Re: StopWords problem

Posted by Liaqat Ali <li...@gmail.com>.

Doron Cohen wrote:
> On Dec 27, 2007 11:49 AM, Liaqat Ali <li...@gmail.com> wrote:
>
>   
>> I got your point. The program given does not give not any error during
>> compilation and it is interpreted well. But the it does not create any
>> index. when the StandardAnalyzer() is called without Stopwords list it
>> works well, but when the list of stop words is passed as an argument,
>> then it does not.
>>     
>
>
> Hi Liaqat, I am confused, are you saying that the program creates no
> index when stopwords are used?
>
> All this time I thought the problem you get is that stopwords are indexed
> as if they were regular words, but now you say no index is created..
>
> Is there any exception thrown?
> Do you see that there is no index to be found on the file system?
> Or do you mean after closing the IndexWriter and opening an
> IndexReader or IndexSearcher its numDocs is 0?
> Or perhaps the index contains documents but your query search
> finds nothing?
>
> Again, a stand-alone Java program that demonstrates the problem
> would be best and save your time and others. Lucene's Junit
> tests are good examples of short programs that demonstrate
> a problem, and fails unless the problem is fixed.
>
> Regards, Doron
>
>   
Thanks alot Doron,  I was confused too, the index i thought was created 
by previous program. But this time when I run this program  (with 
stopwords as a argument), then it does not create index in the given 
directory, there is nothing inside the specified directory.
There is no error during compilation or during interpretation. And I am 
using LUKE for retrieval. So kindly suggest some guidelines.

Regards,
Liaqat

---------------------------------------------------------------------
To unsubscribe, e-mail: java-user-unsubscribe@lucene.apache.org
For additional commands, e-mail: java-user-help@lucene.apache.org

Re: StopWords problem

Posted by Doron Cohen <cd...@gmail.com>.

On Dec 27, 2007 11:49 AM, Liaqat Ali <li...@gmail.com> wrote:

> I got your point. The program given does not give not any error during
> compilation and it is interpreted well.
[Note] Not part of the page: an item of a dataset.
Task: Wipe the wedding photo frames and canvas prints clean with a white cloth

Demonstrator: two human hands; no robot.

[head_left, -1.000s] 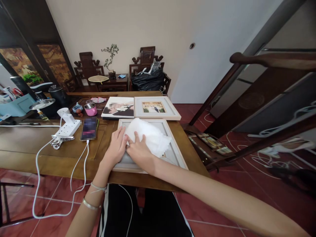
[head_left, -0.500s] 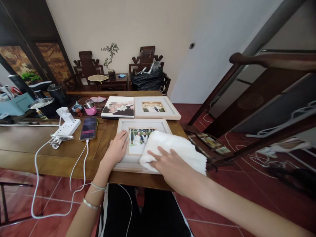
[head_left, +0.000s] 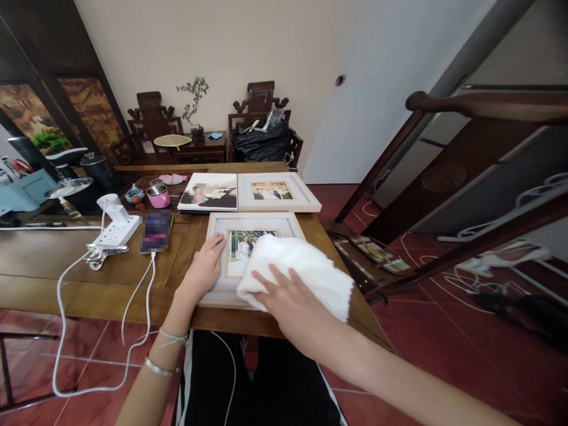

But the it does not create any
> index. when the StandardAnalyzer() is called without Stopwords list it
> works well, but when the list of stop words is passed as an argument,
> then it does not.

Hi Liaqat, I am confused, are you saying that the program creates no
index when stopwords are used?

All this time I thought the problem you get is that stopwords are indexed
as if they were regular words, but now you say no index is created..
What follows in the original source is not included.